Design/methodology/approach
Close readings of formative texts are provided to revisit modernist critiques of social progress in turn of the century sociology. The works of Ferdinand Tönnies, Thorstein Veblen, Emile Durkheim, Georg Simmel, and Max Weber exemplify this tradition.
Findings
Insights from social theory written during and around the neo-Romantic period mirrored the Zeitgeist, a time fascinated with irrationality, moral decay, unconsciousness, decadence, degeneration, cynicism, historical decline, and pessimism. However, classical sociology’s pessimism should not be interpreted as anti-modern.

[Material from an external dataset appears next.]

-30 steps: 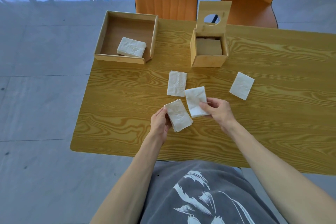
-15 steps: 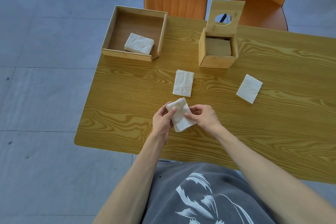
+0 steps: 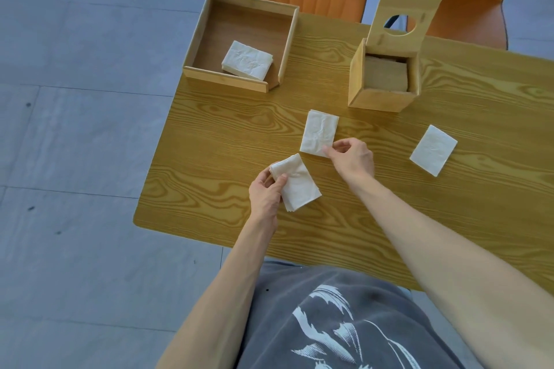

Rather, it contributed to the Enlightenment’s maturation.
Research limitations/implications
Contemporary sociologists should recover the spirit of classical sociology’s gloomy extension of the modern project and bring societal processes to consciousness through human reason, untainted by the fable of progress. Without rational grounds for optimism, the most honest and sincere way to preserve the hope for alternatives and emancipation is through the continuation and advancement of the pessimistic tradition. To formulate new disillusioned theories of society, sociology ought to draw from its ignored tragic legacy.
Originality/value
Rather than accept accounts of classical sociologists as believers in progress, the tradition reveals a world of increasing disenchantment, atomization, anomie, alienation, confusion, quarrel, rationalization devoid of value, and unhappiness. Providing society thoughtful, systematic accounts of its own estrangement advances the project of modernity.